A few weekends ago I didn’t run at all.  Not because I was really busy, not because I was injured, and not because a squirrel ate all my trainers (there’s a family of squirrels living in the loft so that’s actually quite plausible, I call them The Wilde’s), but because I just didn’t want to.  But, rather than being OK with that, I felt ridiculously guilty and spent endless hours trying to justify it to myself.  Probably not the sign of a healthy relationship…

Maybe I took on too many challenges in the last year.  6 marathons in a 12 month period is a little insane, I didn’t even realise that’s what I did until I counted them, but I enjoyed them all…except maybe Amsterdam which broke me pretty hard, and Brighton when I got overtaken by an actual toilet in the last mile and swore never, never, ever again…until I did do it again 2 weeks later, but, generally I enjoyed them.

After Amsterdam I was a physical and mental shadow of my usual running self, painfully slow and far from the form I was in at the end of 2013.  It took a lot of mental strength to bounce back and I’m still only half way there.  Did I learn anything from that?  Apparently not.

The problem is I do love running and I find it really hard to say no when someone jabs me in the ribs and suggests a weekend running round a new City/up ridiculous mountains/through vineyards in fancy dress.  They sell me sweet dreams of sweaty fun, post-race cider and 10 hour road trips and I’ve signed up before they’ve even finished their sentence.  I never claimed to be normal…

Running is a bit like wine, I love wine and it’s always a good idea to have another bottle glass, but you never quite know when you’ve had enough and then everything gets a bit hazy and weird and you wake up feeling rubbish.  Actually, running is exactly like wine, who knew?

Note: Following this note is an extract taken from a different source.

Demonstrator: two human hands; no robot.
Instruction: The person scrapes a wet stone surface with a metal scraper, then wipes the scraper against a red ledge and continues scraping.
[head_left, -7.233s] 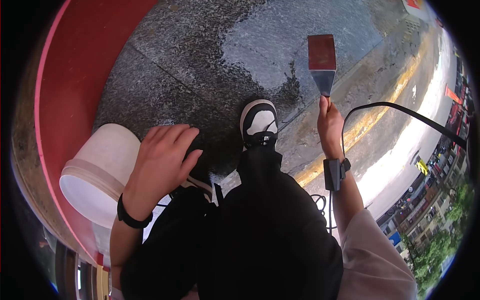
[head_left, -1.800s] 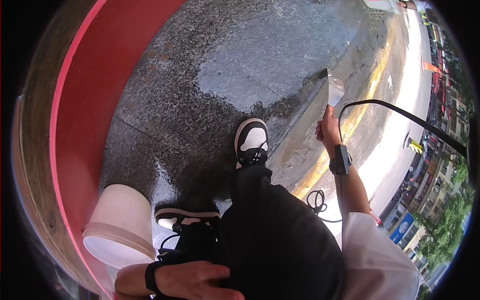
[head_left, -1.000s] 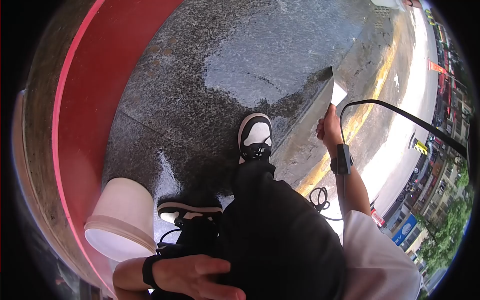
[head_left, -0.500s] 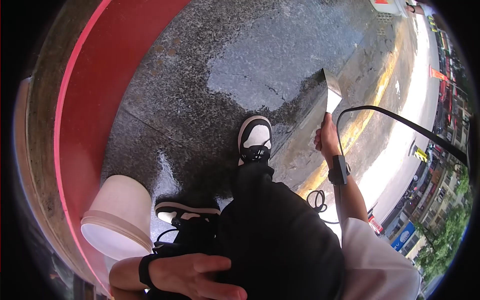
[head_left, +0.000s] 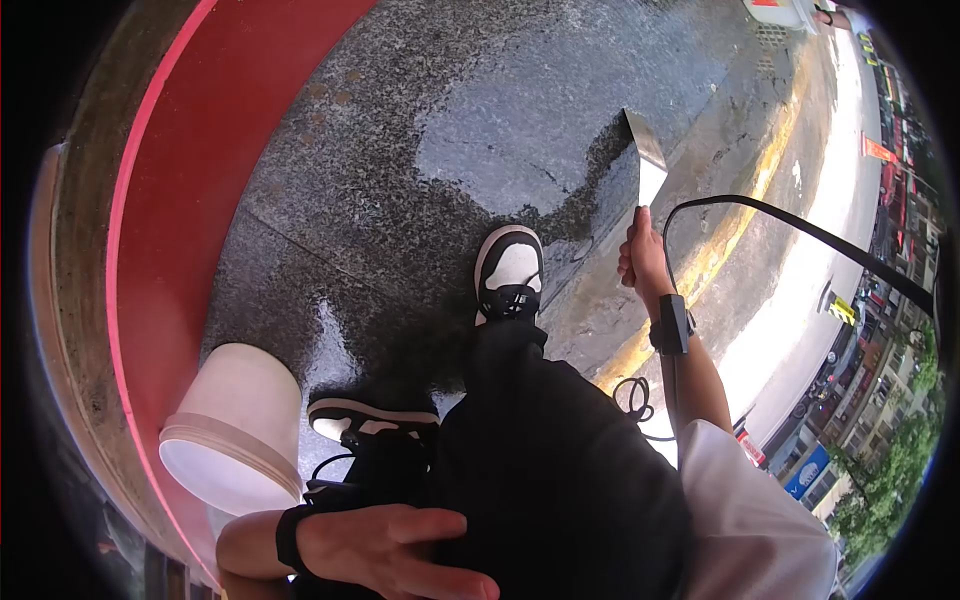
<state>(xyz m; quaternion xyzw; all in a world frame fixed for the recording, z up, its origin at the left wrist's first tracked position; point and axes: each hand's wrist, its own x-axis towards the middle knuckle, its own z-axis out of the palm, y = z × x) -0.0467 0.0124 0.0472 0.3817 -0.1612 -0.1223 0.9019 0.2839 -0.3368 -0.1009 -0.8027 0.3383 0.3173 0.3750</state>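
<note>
My right hand (head_left: 645, 262) is wrapped round the handle of a scraper (head_left: 648, 160) with a wide, shiny metal blade. The blade points away from me, above the wet pavement beside the kerb line; the grip is mostly hidden in my fingers. Over my black trousers at the bottom, my left hand (head_left: 400, 550) hangs with fingers apart and nothing in it. Left of that hand, a white plastic bucket (head_left: 245, 400) stands near the red wall base.
Wet dark pavement (head_left: 350, 180) has a shiny puddle (head_left: 530, 130) on it. My shoes (head_left: 515, 270) stand on the pavement. A black cable (head_left: 800, 225) runs from my right wrist. To the right are a yellow line (head_left: 740, 235) and the road. Another person's hand (head_left: 828, 18) shows at top right.
My right hand and the scraper have moved slightly forward and to the left. The left hand has stayed nearly where it was.
</note>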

My last marathon was 2 whole months ago, and that was Medoc so I’m not entirely sure it counts when you’re doing shots of whiskey at mile 20, so shouldn’t I be over it all by now?  Does running have a cumulative impact?  I don’t know.  I’ve tried having a break, going to the gym, spinning, yoga, bootcamps, but I still can’t get excited about running.  All I do know is that, right now, I don’t love one of the things I generally love the most in life, I feel a little bit lost and I don’t know how to fix it.